Here's what you should do instead.
Finding the Right HCPCS Codes
Contact your Medicare Administrative Contractor and ask which HCPCS codes they recognize for hydrophilic contact lenses dispensed as corneal bandage devices. Your MAC is the authoritative source for code-level billing guidance when the national policy is silent on codes. Most MACs have published local coverage determinations or billing articles that address this category.
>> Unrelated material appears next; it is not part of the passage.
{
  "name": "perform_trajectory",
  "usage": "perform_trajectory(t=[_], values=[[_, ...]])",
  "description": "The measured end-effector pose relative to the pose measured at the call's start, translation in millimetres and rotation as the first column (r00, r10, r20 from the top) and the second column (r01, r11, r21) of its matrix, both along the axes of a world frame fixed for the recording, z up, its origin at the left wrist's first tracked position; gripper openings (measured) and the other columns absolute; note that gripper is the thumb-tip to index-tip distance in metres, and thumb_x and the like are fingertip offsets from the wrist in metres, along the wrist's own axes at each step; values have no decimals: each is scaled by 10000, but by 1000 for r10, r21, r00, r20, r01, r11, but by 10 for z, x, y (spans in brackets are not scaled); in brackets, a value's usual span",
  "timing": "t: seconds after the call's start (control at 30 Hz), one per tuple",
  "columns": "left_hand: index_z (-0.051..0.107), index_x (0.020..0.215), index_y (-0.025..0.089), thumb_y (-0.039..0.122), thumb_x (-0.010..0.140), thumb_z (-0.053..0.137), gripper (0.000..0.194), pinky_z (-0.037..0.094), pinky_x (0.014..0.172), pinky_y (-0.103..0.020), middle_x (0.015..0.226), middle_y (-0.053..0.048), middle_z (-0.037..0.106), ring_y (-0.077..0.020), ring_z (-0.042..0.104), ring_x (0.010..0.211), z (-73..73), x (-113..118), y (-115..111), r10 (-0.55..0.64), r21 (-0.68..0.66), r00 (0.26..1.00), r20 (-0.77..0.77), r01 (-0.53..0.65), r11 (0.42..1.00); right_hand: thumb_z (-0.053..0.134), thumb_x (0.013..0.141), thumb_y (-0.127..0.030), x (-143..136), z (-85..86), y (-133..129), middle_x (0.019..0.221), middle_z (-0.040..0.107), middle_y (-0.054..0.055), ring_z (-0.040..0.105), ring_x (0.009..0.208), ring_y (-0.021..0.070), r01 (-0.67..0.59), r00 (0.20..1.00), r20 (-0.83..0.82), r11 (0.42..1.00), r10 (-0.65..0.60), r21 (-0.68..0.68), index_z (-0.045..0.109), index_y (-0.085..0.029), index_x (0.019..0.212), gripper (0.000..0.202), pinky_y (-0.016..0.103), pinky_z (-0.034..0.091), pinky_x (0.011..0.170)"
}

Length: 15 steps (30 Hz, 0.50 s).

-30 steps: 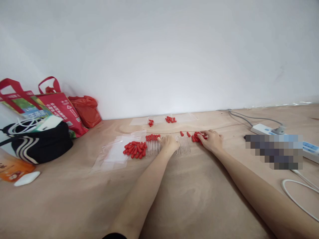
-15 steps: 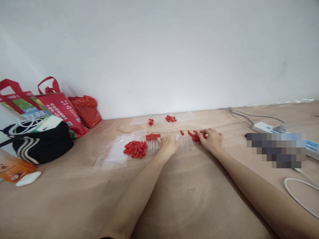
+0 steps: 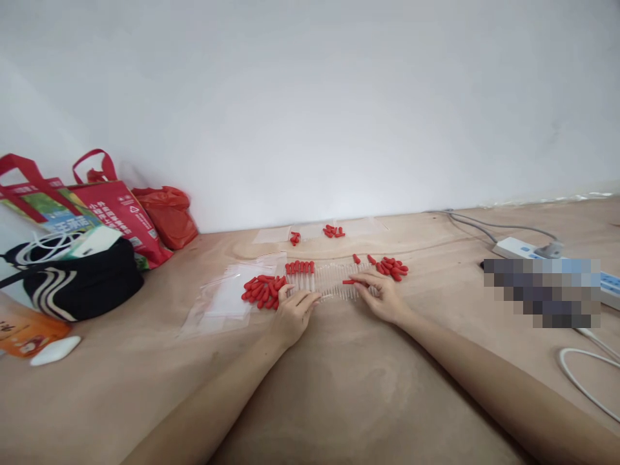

Finding the Right ICD-10 Diagnosis Codes
Your diagnosis codes will come from the clinical record. The condition driving the medical necessity determination — bullous keratopathy, recurrent erosion, persistent epithelial defect, or another accepted indication — generates the ICD-10 code. Your clinical staff should be selecting these codes from the documented diagnosis, not from a billing shortcut list.
A Note on Code Stability
When CMS modifies a coverage policy without simultaneously publishing a code list, it often means the modification is to criteria language rather than to the code set itself. That's actually important information for your billing team. It tells you that the codes you've been using may still be correct — but the documentation requirements supporting those codes have changed. Don't assume that because your codes haven't changed, your process doesn't need to change. The criteria are what shifted.
If you're uncertain how this applies to your specific code set and patient mix, talk to your billing consultant or compliance officer before May 15, 2026.